▸ **Description of the task**: Within the listing below, the lines to output run from the one containing "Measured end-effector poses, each" through the one containing "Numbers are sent"; copy them exactly and nothing else.

▸ **Supplied data**:
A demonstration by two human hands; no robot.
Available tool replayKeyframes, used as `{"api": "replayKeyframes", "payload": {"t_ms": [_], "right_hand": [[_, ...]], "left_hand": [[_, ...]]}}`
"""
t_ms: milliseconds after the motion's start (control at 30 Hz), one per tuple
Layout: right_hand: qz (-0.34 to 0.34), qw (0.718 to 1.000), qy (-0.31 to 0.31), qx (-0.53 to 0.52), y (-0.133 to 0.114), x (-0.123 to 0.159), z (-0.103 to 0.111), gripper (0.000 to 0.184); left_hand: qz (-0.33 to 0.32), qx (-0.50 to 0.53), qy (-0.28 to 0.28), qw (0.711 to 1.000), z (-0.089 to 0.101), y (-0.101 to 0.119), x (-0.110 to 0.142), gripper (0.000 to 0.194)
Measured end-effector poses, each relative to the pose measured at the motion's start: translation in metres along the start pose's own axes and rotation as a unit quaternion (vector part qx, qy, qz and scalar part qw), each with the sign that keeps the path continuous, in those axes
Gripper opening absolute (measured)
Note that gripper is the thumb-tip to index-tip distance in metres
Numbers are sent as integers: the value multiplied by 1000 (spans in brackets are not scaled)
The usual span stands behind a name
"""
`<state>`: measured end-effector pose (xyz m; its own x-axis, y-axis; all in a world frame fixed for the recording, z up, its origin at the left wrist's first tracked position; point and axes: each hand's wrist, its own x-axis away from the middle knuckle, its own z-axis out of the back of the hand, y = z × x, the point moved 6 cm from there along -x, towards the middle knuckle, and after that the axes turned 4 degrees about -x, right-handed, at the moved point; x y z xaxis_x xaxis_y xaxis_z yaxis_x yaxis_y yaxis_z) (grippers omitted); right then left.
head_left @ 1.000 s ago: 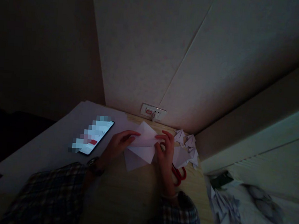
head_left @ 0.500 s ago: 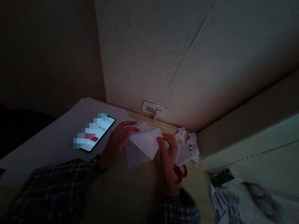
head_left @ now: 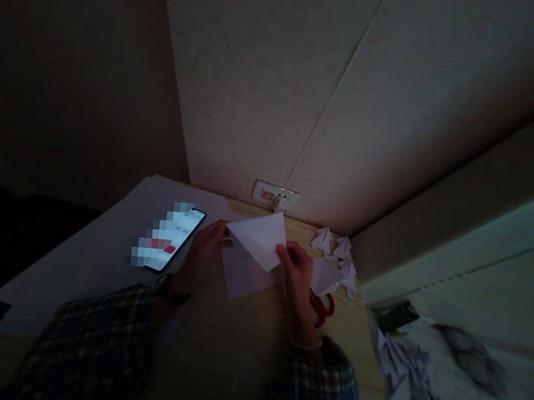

▸ **Response area**:
Measured end-effector poses, each relative to the pose measured at the motion's start: translation in metres along the start pose's own axes and rotation as a unit quaternion (vector part qx, qy, qz and scalar part qw), each with the sign that keeps the path continuous, in those axes
Gripper opening absolute (measured)
Note that gripper is the thumb-tip to index-tip distance in metres
Numbers are sent as integers: the value multiplied by 1000 (spans in brackets are not scaled)

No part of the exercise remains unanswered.